Brief: Reproduce the whole listing, character for character.

Data block:
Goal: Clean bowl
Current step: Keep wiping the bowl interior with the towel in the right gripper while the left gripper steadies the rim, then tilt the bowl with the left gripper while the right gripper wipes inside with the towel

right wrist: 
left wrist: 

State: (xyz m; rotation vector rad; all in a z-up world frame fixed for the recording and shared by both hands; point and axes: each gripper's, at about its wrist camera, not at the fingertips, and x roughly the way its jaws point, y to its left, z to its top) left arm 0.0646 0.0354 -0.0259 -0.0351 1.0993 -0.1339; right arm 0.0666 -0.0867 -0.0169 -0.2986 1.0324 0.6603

Exercise solution:
Goal: Clean bowl
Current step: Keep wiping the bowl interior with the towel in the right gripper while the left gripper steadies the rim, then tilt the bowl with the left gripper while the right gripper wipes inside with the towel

right wrist: 
left wrist: 

State: (xyz m; rotation vector rad; all in a z-up world frame fixed for the recording and shared by both hands; point and axes: each gripper's, at about its wrist camera, not at the fingertips, and x roughly the way its jaws point, y to its left, z to its top) left arm 0.0646 0.0354 -0.0259 -0.0351 1.0993 -0.1339; right arm 0.0666 -0.0867 -0.0169 -0.2986 1.0324 0.6603

The output requires nothing else.